Nothing about this opulence was unusual to me—if anything, I had downsized from the mansion I’d grown up in.
I stepped out of my dress pants and dropped my clothing into my dirty laundry bin, not sure if the cleaning service could salvage them now that the blood spatter had dried into hard brown scales. If they couldn’t, no biggie, they’d provide perfect replacements.
I didn’t care much about clothes, luxury cars, watches, or private jets.
Money couldn’t buy me what I wanted.
Sure, by most people’s standards I was living like a king, but it was all surface level.
Until Pellico’s head was served to me on a platter, using my father’s fortune felt like spitting on his grave.
I entered my bathroom, moving past the full-length mirror to start the shower. I barely bothered looking at my reflection.
My body, like everything else, was a tool.
My slightly above average height made it easy to blend in to crowds, my black hair just long and shaggy enough to help cover my facial features if I needed it to but could just as well be slicked back into the sharp, clean visage expected from a Don.
I kept my body muscular so I could handle any situation with force, but leaned into a wrestler’s physique more than visible muscle definition, because defined muscle was intimidating but not as useful.
I was less threatening this way, clearly strong and capable, but not in the way that made people stare.
Staring meant you were noticed, and being noticed meant you’d lost your element of surprise.
Being underestimated, would only ever work in my favor.
I had my father’s tan skin, and my mother’s blue eyes. My mother’s father had passed down the square jawline to me, and I never knew where my thick eyebrows came from.
I knew where each scar came from, though.

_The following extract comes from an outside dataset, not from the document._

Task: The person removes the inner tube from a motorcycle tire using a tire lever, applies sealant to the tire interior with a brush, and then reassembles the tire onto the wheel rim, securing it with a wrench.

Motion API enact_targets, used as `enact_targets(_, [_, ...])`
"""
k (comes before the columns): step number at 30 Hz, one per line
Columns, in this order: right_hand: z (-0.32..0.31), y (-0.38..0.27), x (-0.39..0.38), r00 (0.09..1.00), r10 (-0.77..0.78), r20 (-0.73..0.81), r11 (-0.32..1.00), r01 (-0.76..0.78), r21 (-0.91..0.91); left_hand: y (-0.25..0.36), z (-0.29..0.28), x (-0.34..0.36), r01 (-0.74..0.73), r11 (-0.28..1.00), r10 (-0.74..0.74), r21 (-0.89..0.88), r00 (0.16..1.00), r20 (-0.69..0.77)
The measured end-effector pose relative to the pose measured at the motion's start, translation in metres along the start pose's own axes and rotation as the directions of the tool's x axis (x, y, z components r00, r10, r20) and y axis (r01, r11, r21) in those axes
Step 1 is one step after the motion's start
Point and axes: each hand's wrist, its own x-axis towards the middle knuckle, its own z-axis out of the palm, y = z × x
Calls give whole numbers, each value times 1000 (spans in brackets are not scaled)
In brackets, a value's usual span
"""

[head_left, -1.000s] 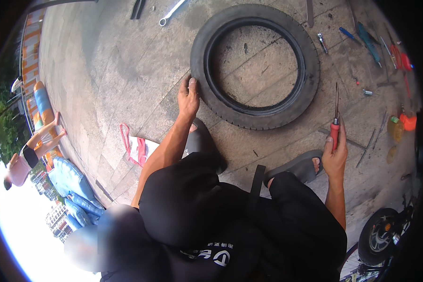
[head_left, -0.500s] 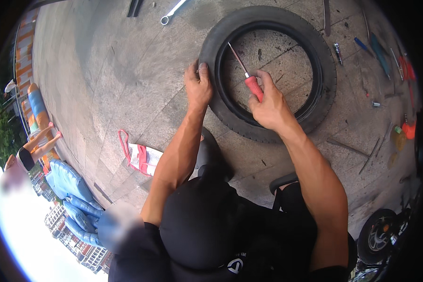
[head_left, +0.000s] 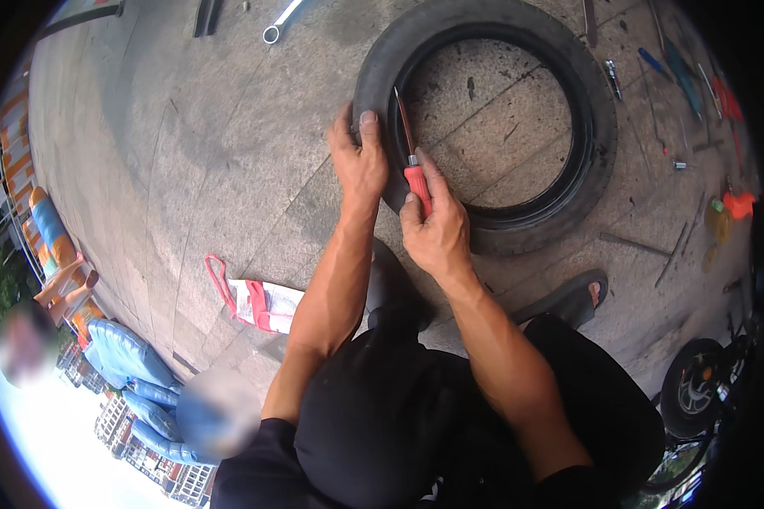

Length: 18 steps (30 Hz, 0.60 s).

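A black rubber tire lies flat on the paving in front of me, with no wheel inside it. My left hand is closed over its left side, thumb on the upper sidewall and fingers down the outer edge. In my right hand is a screwdriver, gripped by its red handle. Its thin shaft points away from me along the tire's inner left rim, with the tip close to the inner edge. I cannot tell whether the tip touches the rubber.
A ring-ended wrench lies beyond the tire's left. To the right are a blue-handled tool, a small socket, metal bars and a vehicle wheel. A white-and-red bag sits by my left forearm. People are at far left.
My right hand has moved left and nearer to me with the screwdriver, from over the tire's opening to its inner left rim. My left hand stays on the tire. My right foot shows more.
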Motion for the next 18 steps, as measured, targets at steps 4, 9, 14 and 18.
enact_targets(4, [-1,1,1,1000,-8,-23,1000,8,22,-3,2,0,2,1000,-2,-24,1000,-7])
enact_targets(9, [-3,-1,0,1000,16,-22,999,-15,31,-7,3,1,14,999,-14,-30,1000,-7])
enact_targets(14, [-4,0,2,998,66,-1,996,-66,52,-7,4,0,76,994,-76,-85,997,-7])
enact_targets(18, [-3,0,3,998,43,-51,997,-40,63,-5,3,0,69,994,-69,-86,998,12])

One long one running down the outside of my thigh marked where the surgeons had to cut me open to bolt my broken femur bone back into place, and both my knees were heavily scarred from repeated abrasions, and nearly invisible at this point was a small line across my forehead where I’d been pistol-whipped as a teen.
Then, of course, the starburst of gnarled, darkened skin sitting low and tight on my sternum.
Without any of my trappings, I looked more like a street rat than a Don. It was my favorite version of myself.
I stepped under the warm spray and started kneading at my shoulder muscles, pondering over those photos again.
The most recent one, in particular, had my eye; in it was Nicola, sitting at a table with two men on either side.
I recognized Faci and Sprezza, but then there was another man with strawberry-blonde hair and lastly one with a tattoo on his neck. They were sitting at a table in a darkened venue that I couldn’t place, which meant it had to be owned by the Pellicos.
There was a crowd, what looked like several tipsy people holding drinks and laughing, but the mood at their table was serious and tense.
They were clearly talking business, and based on the somber looks on everyone’s faces, it looked like a war meeting.
I had worked towards my revenge for more than two decades, and I was so close to finally looking Cristiano Pellico in the eye as I tore down his empire.
Whether Nicola had really been trying to overthrow his father or something else was going on, I didn’t know.
I could not let unforeseen circumstances derail me from my quickly approaching justice.
I was going to hold Cristiano’s life in my hand, show him how useless it was, and then crush it. And no one else would distract me while I did it.
I kept my shower short and utilitarian, dried off briskly, and didn’t bother to redress as I made my way to the kitchen.
If I was going to be up all night trying to find these mystery men, I was going to need the fuel.
I had one goal, one single-minded purpose, and I was too close to seeing it through now to waste time sleeping.